# [What is required]
Everything in the listing below from the line containing "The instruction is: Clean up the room" through the line containing "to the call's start" must be repeated exactly; the remaining lines are not wanted.

====== Given data

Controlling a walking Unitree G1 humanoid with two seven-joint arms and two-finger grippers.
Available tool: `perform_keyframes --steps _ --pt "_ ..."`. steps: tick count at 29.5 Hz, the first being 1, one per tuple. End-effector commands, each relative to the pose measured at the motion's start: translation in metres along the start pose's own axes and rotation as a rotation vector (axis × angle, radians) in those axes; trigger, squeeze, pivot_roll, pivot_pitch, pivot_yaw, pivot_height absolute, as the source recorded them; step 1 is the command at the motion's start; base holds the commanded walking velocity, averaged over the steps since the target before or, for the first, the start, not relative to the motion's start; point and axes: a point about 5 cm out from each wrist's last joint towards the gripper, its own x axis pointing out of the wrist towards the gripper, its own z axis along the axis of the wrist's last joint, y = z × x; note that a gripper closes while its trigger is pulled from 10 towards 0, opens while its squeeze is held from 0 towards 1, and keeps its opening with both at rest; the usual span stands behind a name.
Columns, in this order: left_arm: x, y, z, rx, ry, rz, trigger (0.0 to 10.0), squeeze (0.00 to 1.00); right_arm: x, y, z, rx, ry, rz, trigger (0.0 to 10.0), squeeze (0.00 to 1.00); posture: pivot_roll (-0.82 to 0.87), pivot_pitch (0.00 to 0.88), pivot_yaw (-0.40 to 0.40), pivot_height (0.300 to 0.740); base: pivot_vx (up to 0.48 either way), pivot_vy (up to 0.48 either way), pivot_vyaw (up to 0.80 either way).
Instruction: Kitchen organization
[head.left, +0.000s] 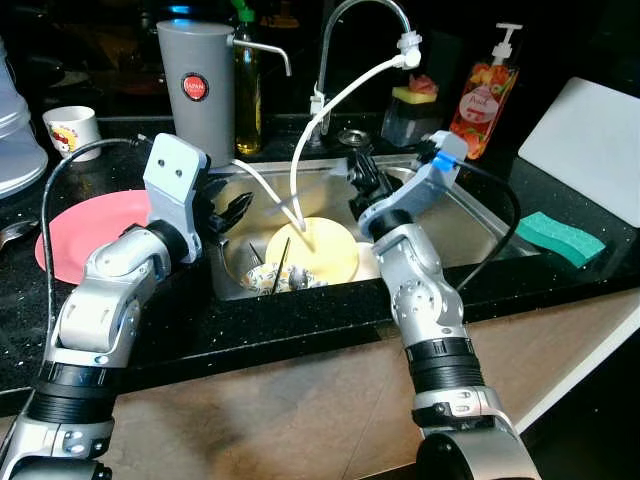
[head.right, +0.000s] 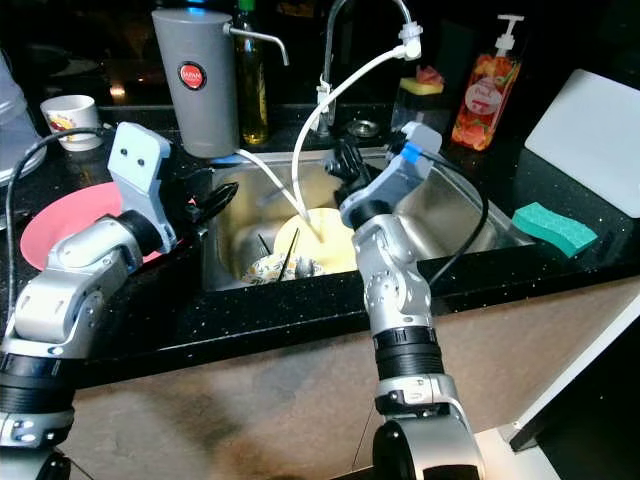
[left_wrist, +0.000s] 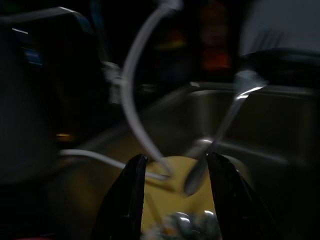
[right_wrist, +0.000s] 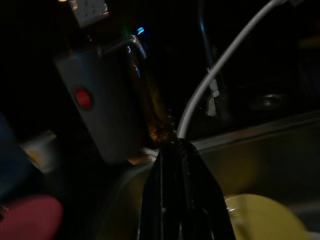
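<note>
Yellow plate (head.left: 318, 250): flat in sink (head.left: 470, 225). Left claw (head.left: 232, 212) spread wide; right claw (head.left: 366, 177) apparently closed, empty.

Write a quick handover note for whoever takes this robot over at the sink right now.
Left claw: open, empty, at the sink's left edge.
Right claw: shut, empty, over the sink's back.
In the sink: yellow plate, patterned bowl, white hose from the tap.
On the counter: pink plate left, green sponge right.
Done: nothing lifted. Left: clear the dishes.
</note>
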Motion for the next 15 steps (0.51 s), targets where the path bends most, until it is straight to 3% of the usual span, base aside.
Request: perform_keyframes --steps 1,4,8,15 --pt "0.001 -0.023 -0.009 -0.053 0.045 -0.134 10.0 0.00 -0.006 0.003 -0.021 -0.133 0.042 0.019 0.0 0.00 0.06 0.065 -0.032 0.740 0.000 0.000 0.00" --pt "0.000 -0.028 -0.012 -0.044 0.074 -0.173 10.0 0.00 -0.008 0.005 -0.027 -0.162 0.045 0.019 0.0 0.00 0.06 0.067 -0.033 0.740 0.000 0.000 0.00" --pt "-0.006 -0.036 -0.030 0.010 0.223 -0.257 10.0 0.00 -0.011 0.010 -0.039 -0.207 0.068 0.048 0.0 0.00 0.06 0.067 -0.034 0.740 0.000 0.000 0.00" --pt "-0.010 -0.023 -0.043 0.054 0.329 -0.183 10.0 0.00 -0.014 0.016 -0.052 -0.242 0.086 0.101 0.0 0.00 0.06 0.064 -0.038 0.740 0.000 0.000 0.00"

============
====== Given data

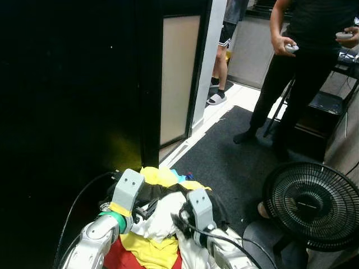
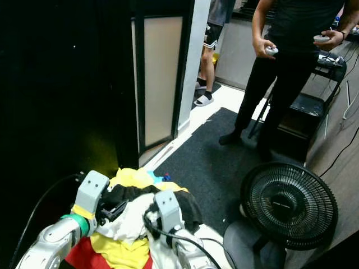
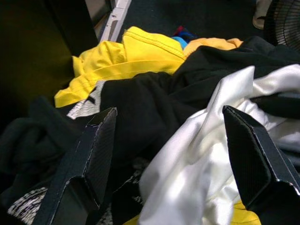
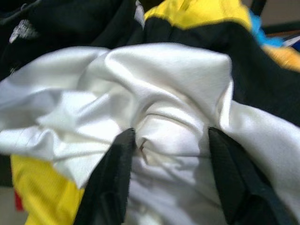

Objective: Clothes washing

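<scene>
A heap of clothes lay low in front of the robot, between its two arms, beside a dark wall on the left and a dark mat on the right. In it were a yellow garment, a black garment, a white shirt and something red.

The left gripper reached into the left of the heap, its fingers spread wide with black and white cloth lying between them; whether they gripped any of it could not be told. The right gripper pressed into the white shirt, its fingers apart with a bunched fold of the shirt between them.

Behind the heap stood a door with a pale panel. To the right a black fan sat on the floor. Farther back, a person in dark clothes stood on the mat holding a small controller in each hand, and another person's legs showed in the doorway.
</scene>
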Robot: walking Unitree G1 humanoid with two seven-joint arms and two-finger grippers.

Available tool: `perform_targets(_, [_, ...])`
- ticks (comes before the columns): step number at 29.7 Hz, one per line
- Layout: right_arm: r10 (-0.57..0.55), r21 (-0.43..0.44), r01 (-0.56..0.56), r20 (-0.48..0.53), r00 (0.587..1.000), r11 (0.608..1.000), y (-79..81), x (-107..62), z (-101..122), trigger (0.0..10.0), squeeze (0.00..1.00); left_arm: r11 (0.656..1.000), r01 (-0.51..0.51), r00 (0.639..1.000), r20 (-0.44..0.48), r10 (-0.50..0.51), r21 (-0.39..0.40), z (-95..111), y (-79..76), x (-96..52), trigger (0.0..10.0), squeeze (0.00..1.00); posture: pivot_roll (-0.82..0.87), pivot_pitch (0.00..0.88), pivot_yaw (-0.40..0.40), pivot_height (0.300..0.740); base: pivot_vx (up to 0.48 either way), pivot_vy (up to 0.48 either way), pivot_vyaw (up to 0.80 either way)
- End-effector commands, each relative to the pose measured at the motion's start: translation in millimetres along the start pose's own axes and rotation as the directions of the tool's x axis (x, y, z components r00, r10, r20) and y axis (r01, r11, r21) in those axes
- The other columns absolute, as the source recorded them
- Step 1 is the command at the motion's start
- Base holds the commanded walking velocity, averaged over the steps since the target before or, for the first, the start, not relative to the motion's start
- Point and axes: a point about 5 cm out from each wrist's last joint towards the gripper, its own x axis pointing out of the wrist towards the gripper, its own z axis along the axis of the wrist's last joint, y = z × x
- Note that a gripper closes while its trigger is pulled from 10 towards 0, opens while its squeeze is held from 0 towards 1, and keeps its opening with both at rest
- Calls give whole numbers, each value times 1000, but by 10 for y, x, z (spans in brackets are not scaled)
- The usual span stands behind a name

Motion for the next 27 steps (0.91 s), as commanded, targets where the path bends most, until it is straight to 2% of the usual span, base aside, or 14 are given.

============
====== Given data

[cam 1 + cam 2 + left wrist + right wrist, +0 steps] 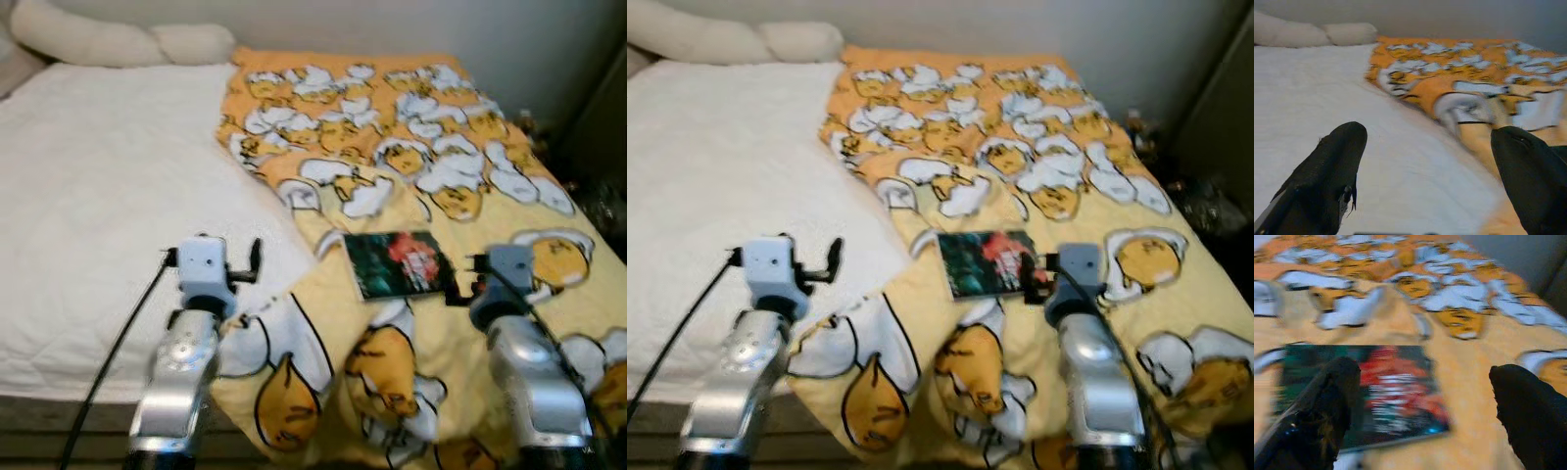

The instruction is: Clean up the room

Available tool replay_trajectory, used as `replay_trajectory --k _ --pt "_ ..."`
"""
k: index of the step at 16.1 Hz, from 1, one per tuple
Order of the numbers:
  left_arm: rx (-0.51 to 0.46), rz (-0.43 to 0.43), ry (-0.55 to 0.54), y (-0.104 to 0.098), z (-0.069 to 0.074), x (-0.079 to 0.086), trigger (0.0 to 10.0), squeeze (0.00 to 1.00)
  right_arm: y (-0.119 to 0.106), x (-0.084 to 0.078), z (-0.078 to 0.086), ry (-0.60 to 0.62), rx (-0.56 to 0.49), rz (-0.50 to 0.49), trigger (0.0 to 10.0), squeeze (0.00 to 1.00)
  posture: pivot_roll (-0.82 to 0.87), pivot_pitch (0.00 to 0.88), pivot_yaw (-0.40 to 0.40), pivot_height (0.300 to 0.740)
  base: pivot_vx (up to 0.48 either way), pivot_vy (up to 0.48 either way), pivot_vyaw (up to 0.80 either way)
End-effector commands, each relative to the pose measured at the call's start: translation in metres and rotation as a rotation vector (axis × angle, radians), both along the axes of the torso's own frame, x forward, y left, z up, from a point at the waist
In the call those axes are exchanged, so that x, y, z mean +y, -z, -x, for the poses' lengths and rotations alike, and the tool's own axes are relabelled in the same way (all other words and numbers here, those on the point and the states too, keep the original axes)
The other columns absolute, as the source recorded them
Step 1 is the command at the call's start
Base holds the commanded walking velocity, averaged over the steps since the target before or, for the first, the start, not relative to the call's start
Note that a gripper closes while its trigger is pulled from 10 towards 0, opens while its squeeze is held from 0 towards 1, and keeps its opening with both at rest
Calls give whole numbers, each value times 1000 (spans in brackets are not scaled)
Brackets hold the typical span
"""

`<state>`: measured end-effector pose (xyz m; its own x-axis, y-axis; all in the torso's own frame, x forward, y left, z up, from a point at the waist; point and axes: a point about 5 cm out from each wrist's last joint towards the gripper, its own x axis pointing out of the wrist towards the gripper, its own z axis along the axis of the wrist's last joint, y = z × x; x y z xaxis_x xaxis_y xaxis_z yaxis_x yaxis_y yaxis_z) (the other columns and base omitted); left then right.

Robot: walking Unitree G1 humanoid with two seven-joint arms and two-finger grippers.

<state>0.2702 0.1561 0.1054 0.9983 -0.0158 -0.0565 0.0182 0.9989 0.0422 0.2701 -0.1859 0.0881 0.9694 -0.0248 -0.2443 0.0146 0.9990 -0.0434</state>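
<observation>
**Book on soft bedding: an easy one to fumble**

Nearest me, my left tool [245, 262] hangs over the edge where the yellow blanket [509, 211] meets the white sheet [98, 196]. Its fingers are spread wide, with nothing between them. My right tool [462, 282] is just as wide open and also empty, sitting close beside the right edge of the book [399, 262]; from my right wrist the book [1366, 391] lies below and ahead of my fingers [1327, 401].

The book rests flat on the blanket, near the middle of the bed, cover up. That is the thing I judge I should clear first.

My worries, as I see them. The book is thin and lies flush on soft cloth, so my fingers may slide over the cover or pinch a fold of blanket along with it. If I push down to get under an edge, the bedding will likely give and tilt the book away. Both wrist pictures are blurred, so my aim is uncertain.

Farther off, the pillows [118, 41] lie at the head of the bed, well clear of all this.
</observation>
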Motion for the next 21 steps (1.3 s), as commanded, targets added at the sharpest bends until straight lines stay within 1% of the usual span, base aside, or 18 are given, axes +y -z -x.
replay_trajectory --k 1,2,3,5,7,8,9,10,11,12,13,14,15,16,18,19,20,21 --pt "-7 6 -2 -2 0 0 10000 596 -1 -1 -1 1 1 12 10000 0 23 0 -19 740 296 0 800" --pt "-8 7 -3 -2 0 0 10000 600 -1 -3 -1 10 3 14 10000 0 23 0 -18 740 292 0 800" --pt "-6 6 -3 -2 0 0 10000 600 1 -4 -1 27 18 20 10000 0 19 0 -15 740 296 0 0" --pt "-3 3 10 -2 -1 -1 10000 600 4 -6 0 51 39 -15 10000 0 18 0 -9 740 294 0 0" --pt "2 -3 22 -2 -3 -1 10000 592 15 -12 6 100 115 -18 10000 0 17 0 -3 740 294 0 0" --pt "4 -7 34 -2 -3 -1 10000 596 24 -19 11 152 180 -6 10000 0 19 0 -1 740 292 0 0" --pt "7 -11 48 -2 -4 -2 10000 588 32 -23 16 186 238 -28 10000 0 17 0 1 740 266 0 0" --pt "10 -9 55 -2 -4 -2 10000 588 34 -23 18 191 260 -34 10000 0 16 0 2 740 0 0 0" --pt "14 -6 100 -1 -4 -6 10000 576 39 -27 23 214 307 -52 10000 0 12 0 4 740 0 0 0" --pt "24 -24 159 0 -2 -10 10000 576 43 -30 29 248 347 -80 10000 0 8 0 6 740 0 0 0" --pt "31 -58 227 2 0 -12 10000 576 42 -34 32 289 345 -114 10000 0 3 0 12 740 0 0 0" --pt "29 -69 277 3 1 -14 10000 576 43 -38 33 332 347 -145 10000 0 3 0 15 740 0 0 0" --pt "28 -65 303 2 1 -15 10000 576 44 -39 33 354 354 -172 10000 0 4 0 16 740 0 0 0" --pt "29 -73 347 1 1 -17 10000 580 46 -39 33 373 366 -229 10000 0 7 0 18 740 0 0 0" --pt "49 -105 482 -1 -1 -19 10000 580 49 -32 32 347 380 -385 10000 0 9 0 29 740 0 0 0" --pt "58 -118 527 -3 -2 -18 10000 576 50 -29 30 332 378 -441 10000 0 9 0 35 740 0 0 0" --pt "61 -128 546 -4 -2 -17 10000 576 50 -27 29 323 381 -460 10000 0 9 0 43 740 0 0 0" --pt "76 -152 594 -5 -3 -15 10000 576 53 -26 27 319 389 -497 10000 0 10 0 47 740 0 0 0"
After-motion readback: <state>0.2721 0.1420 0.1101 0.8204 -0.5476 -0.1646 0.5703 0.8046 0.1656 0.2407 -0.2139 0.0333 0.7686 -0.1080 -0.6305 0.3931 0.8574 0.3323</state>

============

# [Exercise output]
The instruction is: Clean up the room

Available tool replay_trajectory, used as `replay_trajectory --k _ --pt "_ ..."`
"""
k: index of the step at 16.1 Hz, from 1, one per tuple
Order of the numbers:
  left_arm: rx (-0.51 to 0.46), rz (-0.43 to 0.43), ry (-0.55 to 0.54), y (-0.104 to 0.098), z (-0.069 to 0.074), x (-0.079 to 0.086), trigger (0.0 to 10.0), squeeze (0.00 to 1.00)
  right_arm: y (-0.119 to 0.106), x (-0.084 to 0.078), z (-0.078 to 0.086), ry (-0.60 to 0.62), rx (-0.56 to 0.49), rz (-0.50 to 0.49), trigger (0.0 to 10.0), squeeze (0.00 to 1.00)
  posture: pivot_roll (-0.82 to 0.87), pivot_pitch (0.00 to 0.88), pivot_yaw (-0.40 to 0.40), pivot_height (0.300 to 0.740)
  base: pivot_vx (up to 0.48 either way), pivot_vy (up to 0.48 either way), pivot_vyaw (up to 0.80 either way)
End-effector commands, each relative to the pose measured at the call's start: translation in metres and rotation as a rotation vector (axis × angle, radians), both along the axes of the torso's own frame, x forward, y left, z up, from a point at the waist
In the call those axes are exchanged, so that x, y, z mean +y, -z, -x, for the poses' lengths and rotations alike, and the tool's own axes are relabelled in the same way (all other words and numbers here, those on the point and the states too, keep the original axes)
The other columns absolute, as the source recorded them
Step 1 is the command at the call's start
Base holds the commanded walking velocity, averaged over the steps since the target before or, for the first, the start, not relative to the call's start

The required output has now been supplied.